Why does this keep happening? Some of it comes down to visibility. Municipal elections don’t get the attention that provincial or federal races do. There’s less media coverage, fewer debates broadcast on television, fewer yard signs that spark conversation. Many voters simply don’t know who’s running, what the issues are, or even when election day takes place. Without the spotlight of national attention, civic elections fade into the background noise of daily life.


There’s also the problem of perception. For many, municipal government feels small — almost invisible — compared to the drama of higher levels of politics. People feel that local decisions are bureaucratic, technical, and even boring. There’s no ideological showdown, no big-party narrative, no sense of personal stakes.


But this view misses the truth that your city council probably affects your life more directly than Parliament ever will. It’s your council that decides how quickly snow is cleared, where a school zone begins, how much you pay in local taxes, or whether that empty lot near your home becomes a playground or a parking lot.


Apathy is also self-reinforcing. When turnout drops, expectations drop with it. Politicians, media, and citizens alike start to treat low participation as normal. If 30 or 35 percent turnout is seen as acceptable, why push harder? The system adjusts to the complacency, and complacency becomes the system.

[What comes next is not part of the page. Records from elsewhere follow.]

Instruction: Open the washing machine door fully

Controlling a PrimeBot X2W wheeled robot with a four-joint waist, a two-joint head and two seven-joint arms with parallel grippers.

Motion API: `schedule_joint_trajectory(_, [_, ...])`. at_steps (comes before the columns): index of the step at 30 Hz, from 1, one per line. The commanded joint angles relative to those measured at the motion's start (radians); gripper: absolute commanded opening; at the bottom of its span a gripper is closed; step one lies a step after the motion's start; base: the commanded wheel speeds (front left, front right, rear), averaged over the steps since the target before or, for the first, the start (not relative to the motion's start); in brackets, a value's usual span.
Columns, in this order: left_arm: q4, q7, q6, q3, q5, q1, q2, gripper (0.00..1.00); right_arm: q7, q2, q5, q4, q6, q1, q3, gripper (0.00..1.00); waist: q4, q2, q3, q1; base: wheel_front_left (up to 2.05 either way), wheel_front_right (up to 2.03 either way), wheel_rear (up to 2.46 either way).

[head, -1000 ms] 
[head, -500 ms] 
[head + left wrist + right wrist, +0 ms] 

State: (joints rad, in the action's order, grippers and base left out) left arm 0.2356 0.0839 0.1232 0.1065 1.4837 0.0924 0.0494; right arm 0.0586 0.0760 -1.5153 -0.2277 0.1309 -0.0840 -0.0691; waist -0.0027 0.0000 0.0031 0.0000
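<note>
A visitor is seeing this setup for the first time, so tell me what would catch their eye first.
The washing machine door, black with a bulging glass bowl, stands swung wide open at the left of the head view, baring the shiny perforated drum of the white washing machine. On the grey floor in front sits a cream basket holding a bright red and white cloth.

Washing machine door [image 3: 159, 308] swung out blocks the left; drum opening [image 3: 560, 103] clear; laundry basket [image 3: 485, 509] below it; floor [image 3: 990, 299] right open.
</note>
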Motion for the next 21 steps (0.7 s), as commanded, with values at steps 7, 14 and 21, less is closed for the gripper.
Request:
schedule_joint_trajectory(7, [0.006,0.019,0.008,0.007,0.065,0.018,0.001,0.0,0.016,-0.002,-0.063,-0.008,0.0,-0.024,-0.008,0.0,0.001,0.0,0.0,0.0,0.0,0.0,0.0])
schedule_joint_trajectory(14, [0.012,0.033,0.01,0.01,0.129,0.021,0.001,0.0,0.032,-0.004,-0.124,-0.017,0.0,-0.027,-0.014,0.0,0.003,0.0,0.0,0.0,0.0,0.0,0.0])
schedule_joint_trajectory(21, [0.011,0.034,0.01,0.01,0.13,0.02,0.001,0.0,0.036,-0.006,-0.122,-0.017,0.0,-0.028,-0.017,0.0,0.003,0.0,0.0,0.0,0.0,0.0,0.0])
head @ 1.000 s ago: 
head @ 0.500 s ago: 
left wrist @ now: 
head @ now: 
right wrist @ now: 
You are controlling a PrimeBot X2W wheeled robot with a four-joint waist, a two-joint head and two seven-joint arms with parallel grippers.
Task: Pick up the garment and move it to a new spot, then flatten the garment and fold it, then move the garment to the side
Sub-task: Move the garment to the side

So tonight, as the ballots are counted and winners declared, the headlines will focus on who got the most votes. But the real story will be buried in the turnout figures — how many didn’t bother to vote at all. For every town and every city where less than half the electorate participated, the real winner will be Mr. Apathy.


Policies become cautious, incremental, or shaped by narrow interests rather than the common good. Councils become more risk-averse, more inward-looking, less imaginative. Citizens grow disconnected, feeling as though decisions are made without them — which, of course, they are. And so, they tune out further, completing the cycle of disengagement.


It’s tempting to shrug this off as inevitable, a modern fact of life. People are busy. Politics feels remote. But it doesn’t have to be this way. When people understand that local elections are where their voice carries furthest, turnout can rise. When candidates make clear connections between their platforms and everyday concerns — property taxes, community safety, infrastructure — people notice. When councils engage young people, when schools teach local civics, when communities make voting visible and easy, participation can improve.


But it takes effort, and it takes a belief that effort matters. The truth is, Mr. Apathy wins not because he’s powerful, but because we let him. His strength lies in our collective willingness to accept low expectations. We talk about democratic decline as if it’s an external force, when in fact it’s an accumulation of small, individual choices — the decision to stay home, to not learn about the candidates, to not talk about the issues, to not care.


When we say that 37 percent turnout is “good,” we’re really saying that democracy only needs one in three people to function.


That’s not good enough. If we keep setting the bar that low, we’ll keep getting the same results: a handful of engaged citizens making decisions for everyone else, and a growing majority who don’t see themselves in their own local government.


So tonight, as results trickle in from across Alberta, let’s remember who really holds the power. It’s not just the mayor-elect or the councillor with the most votes. It’s the people who didn’t show up — the silent majority who stayed home.


Unless Albertans change that pattern — unless we reclaim our municipal elections as something worth caring about — Mr. Apathy will keep winning.


Tomorrow morning, there will be new names in city halls and county offices across the province. But the real victor will be the same as it was four years ago, and four years before that.


The only way to defeat him is simple, but not easy: show up. Vote. Care. Because as long as we keep handing victory to “None of the Above,” we’ll keep getting exactly what we deserve — a government of the few, chosen by the few, for the many who couldn’t be bothered.